WHAT IS NEEDED: Where a line of the records contains the word "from", show that line.

[Dataset items]
---

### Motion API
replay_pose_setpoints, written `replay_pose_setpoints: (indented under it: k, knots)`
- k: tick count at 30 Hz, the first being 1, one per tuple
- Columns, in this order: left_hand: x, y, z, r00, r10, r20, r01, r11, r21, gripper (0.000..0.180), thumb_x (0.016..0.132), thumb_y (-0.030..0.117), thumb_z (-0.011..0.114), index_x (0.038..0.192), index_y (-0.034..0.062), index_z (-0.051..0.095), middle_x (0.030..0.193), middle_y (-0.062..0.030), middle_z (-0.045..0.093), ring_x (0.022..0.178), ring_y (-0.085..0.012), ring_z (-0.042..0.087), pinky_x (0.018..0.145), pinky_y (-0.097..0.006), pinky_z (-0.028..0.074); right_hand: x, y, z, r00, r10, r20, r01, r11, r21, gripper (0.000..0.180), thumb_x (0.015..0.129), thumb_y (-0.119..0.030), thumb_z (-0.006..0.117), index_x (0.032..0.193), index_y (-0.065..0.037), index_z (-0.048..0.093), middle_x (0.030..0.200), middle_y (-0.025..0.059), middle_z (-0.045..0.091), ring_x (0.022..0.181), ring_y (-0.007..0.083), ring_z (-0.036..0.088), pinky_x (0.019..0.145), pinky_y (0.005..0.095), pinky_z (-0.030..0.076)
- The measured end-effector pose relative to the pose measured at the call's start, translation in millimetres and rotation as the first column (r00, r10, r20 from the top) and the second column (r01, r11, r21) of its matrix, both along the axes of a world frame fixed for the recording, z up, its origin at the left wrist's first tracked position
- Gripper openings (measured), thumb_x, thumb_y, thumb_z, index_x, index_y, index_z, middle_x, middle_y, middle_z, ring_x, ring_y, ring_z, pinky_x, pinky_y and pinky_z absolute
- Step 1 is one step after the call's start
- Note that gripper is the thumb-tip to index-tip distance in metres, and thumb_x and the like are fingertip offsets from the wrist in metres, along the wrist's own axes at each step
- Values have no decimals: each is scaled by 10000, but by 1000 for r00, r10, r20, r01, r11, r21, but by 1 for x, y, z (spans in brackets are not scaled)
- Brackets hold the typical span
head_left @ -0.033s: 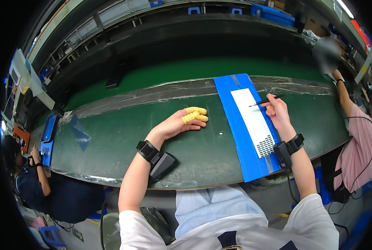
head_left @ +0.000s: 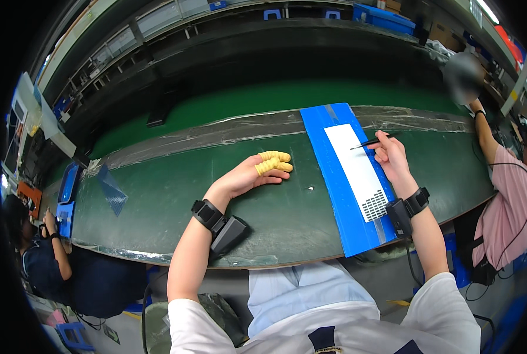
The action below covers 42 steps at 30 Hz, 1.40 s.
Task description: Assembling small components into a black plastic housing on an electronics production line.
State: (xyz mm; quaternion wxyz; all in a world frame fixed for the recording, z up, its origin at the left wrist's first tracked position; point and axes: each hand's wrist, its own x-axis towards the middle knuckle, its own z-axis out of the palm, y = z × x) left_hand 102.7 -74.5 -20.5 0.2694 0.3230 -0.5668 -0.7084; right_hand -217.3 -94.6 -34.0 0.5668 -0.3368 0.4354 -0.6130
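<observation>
My right hand [head_left: 391, 158] grips thin black tweezers [head_left: 369, 142], their tip over a white sheet [head_left: 347, 150]. Rows of small black rectangular pieces [head_left: 373, 206] cover the near end of that sheet. Under it lies a long blue board [head_left: 320, 141], taped at both ends. To the left, my left hand [head_left: 256, 172] rests on the green tabletop, fingers stretched out, with nothing seen in it. Yellow ribbed finger cots [head_left: 273, 160] cover its thumb and at least one finger. Between this hand and the board lies a tiny white speck [head_left: 310, 188].
A clear plastic piece [head_left: 112, 190] lies on the left of the table [head_left: 216, 230]. Beyond it stands a blue tray [head_left: 70, 182]. One person in dark clothes [head_left: 57, 259] sits at left, another in pink [head_left: 502, 197] at right. A green belt [head_left: 228, 105] runs behind.
The view has shifted very slightly. Both hands and the tweezers keep the same pose.
</observation>
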Motion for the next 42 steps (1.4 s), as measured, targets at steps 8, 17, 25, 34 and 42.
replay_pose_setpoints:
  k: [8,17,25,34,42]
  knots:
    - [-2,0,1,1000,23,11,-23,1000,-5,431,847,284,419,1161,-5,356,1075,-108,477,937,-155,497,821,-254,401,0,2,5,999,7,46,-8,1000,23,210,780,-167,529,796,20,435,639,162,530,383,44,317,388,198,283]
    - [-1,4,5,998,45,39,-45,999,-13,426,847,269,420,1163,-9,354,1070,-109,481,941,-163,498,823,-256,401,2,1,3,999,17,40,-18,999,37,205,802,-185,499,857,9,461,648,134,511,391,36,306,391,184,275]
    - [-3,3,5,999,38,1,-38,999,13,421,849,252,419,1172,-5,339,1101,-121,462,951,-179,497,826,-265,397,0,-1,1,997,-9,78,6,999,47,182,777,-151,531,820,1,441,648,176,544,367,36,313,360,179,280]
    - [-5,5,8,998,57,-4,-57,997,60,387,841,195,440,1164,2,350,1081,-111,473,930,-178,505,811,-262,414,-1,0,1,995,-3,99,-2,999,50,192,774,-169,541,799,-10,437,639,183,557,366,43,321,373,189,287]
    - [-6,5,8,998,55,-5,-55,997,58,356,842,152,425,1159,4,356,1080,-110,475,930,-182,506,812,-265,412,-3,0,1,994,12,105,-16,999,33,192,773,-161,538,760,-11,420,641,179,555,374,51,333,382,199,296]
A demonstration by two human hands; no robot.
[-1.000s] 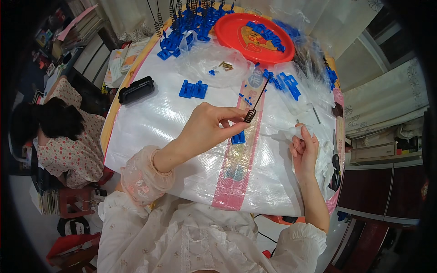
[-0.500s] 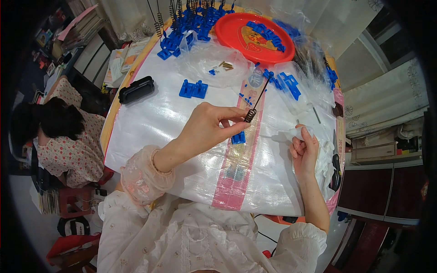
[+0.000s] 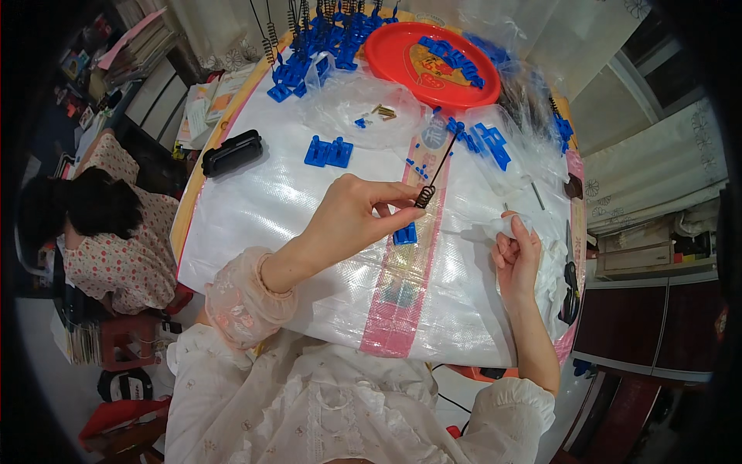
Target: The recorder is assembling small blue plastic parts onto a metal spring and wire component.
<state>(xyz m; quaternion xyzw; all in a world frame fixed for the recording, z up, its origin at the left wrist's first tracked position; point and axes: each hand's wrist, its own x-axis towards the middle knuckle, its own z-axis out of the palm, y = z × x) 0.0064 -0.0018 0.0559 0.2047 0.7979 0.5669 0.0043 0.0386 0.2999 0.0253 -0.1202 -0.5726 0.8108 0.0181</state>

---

EXERCISE ANSWER:
- The measured end-effector pose relative to the pose measured at the call's start, translation in millimetres and rotation as the first column (r00, r10, r20 from the top) and the second column (r01, r11, r21) of its matrix, both along the axes of a world frame fixed for the recording, z up, its origin at the left wrist's first tracked position
- Note that gripper is the thumb-tip to index-tip distance in metres, and thumb_x and the like are fingertip offsets from the wrist in metres, along the wrist's own axes at each step

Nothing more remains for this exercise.